Eshell V13.2  (abort with ^G)
1> Segmentation fault (core dumped)
Erlang/OTP 25 [erts-13.2] [source-7552343] [64-bit] [smp:6:6] [ds:6:6:10] [async-threads:1] [jit:ns]

max-au commented 1 year ago

It really reminded me https://github.com/erlang/otp/issues/5325

Could it be that openSSL is unloaded while the NIF is still running?

jhogberg commented 1 year ago

Thank you! I can reproduce it locally :)

Could it be that openSSL is unloaded while the NIF is still running?

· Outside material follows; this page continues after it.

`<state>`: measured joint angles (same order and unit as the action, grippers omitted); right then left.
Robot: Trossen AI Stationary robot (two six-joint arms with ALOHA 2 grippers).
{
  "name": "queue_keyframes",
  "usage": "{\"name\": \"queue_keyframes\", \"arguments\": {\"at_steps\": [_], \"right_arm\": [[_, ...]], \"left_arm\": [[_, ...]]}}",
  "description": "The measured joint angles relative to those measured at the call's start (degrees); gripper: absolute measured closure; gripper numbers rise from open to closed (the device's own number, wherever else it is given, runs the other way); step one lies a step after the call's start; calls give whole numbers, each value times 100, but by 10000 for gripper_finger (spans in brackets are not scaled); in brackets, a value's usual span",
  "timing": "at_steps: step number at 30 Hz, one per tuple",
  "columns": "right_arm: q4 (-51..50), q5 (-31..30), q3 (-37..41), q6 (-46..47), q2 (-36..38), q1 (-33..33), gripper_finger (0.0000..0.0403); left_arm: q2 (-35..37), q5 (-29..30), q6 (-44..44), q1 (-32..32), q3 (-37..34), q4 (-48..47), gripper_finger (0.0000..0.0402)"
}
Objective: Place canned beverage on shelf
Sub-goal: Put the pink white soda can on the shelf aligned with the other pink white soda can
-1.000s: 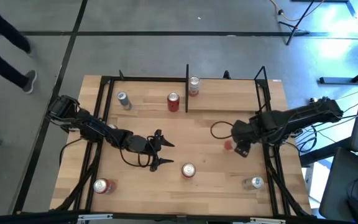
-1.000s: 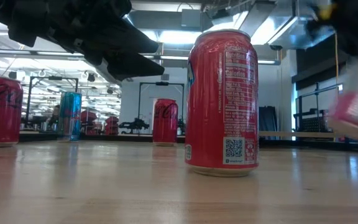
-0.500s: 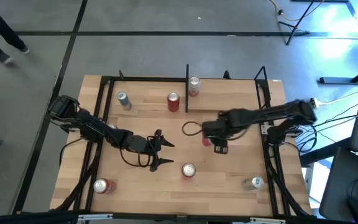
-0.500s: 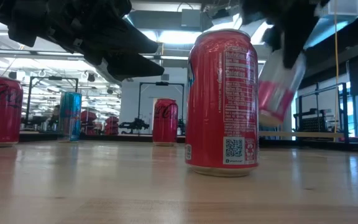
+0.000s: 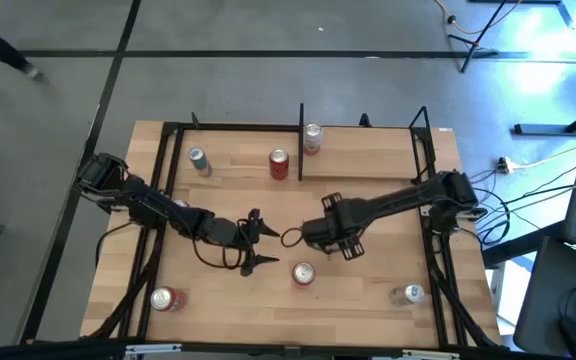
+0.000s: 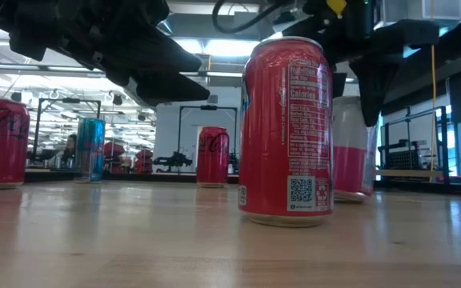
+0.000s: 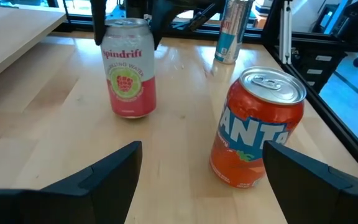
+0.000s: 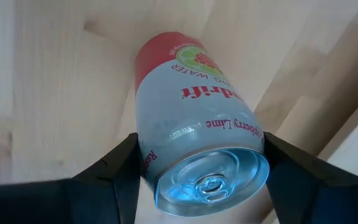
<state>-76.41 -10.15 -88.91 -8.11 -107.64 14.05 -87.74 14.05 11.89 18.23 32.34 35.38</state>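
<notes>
Spindrift can base behind R gripper

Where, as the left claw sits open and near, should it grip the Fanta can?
Grip the Fanta can across its straight mid-wall, level from the left claw's side. It stands upright with bare table around it, and its rounded top and foot might slip.

Light wood table carries seven upright cans and black shelf frame.
</notes>
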Motion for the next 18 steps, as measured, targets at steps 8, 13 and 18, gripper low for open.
{"name": "queue_keyframes", "arguments": {"at_steps": [8,13,18], "right_arm": [[139,-242,-45,-123,-19,308,134],[133,-326,-45,184,-19,318,26],[-198,-310,-45,494,50,325,42]], "left_arm": [[0,-20,-1,10,0,4,87],[0,-20,-1,8,0,3,87],[0,-20,-1,8,0,4,87]]}}
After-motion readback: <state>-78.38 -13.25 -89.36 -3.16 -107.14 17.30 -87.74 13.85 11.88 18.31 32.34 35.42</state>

Sort of, the exit(2) that tears the emulator down calls all atexit/on_exit callbacks which races with the scheduler thread that calls strong_rand_bytes_nif.

I'll see what I can do to fix this.

jhogberg commented 1 year ago

I can confirm it's very similar to https://github.com/erlang/otp/issues/5325, the crash was on a normal rather than dirty scheduler but the root cause is the same -- we're terminating the emulator while NIFs are in flight.

I don't think there's anything we can do about this without breaking backwards compatibility with NIFs that expect their registered atexit functions to run. I recommend upgrading to OTP 26 or using erlang:halt/2 without {flush,false}.